Et voici la partie inconfortable. Nous pouvons investir dans des épis, des brise-lames, des plantations et des contrôles, mais si les déchets sont poussés dans les égouts, les canaux, les kokers et les voies navigables, nous travaillons contre nous-mêmes.
Les déchets rejetés à l’intérieur des terres ne disparaissent pas simplement. Ça voyage. Il atteint la côte. Il s’installe parmi les racines. Nous ne pouvons pas sortir du problème du dumping. Évaluation côtière 2026 : des déchets visibles ont été enregistrés dans 53 des 60 sites évalués dans les régions 2 à 6. Des emballages en plastique étaient présents dans 51 des 53 sites touchés.
Les chiffres peuvent sembler lointains jusqu’à ce que l’on imagine ce qu’ils signifient : un récipient de nourriture coincé autour d’un jeune plant, un sac en plastique se déplaçant avec la marée, un appareil cassé abandonné au bord d’un cours d’eau. Les déchets peuvent étouffer les jeunes mangroves, obstruer l’écoulement de l’eau, blesser la faune et réduire la qualité des habitats des poissons et des oiseaux. Les canalisations bouchées peuvent également aggraver les inondations locales. Et, tout simplement, aucune communauté ne devrait avoir à accepter un littoral traité comme une décharge.
Que peut faire un ménage ? Beaucoup. Utiliser des services d’élimination agréés. Sécurisez les sacs et les poubelles. Gardez les déchets hors des égouts et des cours d’eau. Réduisez autant que possible les plastiques à usage unique. Cela semble simple et, en réalité, ça l’est. Mais de simples habitudes, répétées chaque jour, changent ce qui finit par atteindre l’océan.

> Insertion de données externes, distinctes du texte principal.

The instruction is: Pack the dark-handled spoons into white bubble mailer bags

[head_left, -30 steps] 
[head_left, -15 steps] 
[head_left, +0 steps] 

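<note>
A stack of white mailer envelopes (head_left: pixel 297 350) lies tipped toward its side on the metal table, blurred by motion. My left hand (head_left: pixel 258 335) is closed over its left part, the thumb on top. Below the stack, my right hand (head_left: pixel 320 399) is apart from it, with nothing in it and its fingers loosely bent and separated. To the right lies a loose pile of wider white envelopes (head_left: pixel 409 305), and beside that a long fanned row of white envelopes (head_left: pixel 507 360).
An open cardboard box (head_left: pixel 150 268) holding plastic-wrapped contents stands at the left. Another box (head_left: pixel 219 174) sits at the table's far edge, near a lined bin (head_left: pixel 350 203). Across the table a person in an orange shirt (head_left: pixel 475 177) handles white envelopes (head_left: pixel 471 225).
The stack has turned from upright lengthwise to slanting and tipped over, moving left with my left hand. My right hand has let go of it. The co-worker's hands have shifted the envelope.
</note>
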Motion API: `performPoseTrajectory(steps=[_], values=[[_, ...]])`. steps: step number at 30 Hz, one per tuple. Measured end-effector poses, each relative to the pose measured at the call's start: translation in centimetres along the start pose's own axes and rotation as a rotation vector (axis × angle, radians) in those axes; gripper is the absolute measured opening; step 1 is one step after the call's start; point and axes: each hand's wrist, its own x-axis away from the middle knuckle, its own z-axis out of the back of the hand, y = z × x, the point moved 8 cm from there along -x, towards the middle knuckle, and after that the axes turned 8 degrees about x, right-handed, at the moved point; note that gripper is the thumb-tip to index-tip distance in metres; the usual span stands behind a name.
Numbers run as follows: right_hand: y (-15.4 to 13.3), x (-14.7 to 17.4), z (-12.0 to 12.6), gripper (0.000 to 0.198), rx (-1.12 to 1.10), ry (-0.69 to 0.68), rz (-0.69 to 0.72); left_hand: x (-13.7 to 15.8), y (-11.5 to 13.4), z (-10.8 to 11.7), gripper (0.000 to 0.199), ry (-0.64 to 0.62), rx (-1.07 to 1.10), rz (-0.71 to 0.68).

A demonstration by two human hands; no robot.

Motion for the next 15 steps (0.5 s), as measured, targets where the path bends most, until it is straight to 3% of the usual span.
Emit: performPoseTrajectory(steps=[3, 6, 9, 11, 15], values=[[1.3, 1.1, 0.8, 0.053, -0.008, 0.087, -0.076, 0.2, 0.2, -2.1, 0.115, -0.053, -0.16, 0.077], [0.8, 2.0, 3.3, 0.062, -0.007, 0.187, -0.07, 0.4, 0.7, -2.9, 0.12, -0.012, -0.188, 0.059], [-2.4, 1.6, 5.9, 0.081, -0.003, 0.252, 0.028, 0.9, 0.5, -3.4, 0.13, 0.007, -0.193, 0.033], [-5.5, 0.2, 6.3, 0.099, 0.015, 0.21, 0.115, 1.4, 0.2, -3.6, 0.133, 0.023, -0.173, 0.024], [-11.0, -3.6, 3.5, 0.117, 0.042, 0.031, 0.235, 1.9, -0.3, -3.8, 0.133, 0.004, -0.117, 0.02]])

Les entreprises doivent gérer leurs déchets de manière responsable. Les communautés, les écoles et les autorités locales peuvent organiser des nettoyages, renforcer l’éducation du public et signaler les déversements illégaux. Et oui, la marée transporte les déchets d’un endroit à un autre. Mais les marées ne créent pas nos habitudes d’élimination. Cette partie nous appartient.
Le gouvernement continuera de soutenir la restauration, la surveillance des côtes, l’éducation environnementale et les partenariats communautaires. Nous continuerons à travailler avec les agences compétentes et les parties prenantes locales pour améliorer la gestion des déchets et renforcer l’entretien des zones de mangrove. Ce travail appartient à nous tous, et ce n’est pas une excuse pour disperser les responsabilités au point que personne ne le ressente. Chaque personne, chaque entreprise et chaque agence a une part.
La prochaine fois que nous passerons une bouteille dans un égout ou un sac coincé dans une racine de mangrove, nous ne devrions pas voir le problème de quelqu’un d’autre. Nous devrions voir un choix encore à faire. Nos mangroves protègent notre côte. Nos choix doivent protéger nos mangroves.
Nos mangroves. Notre côte. Notre avenir.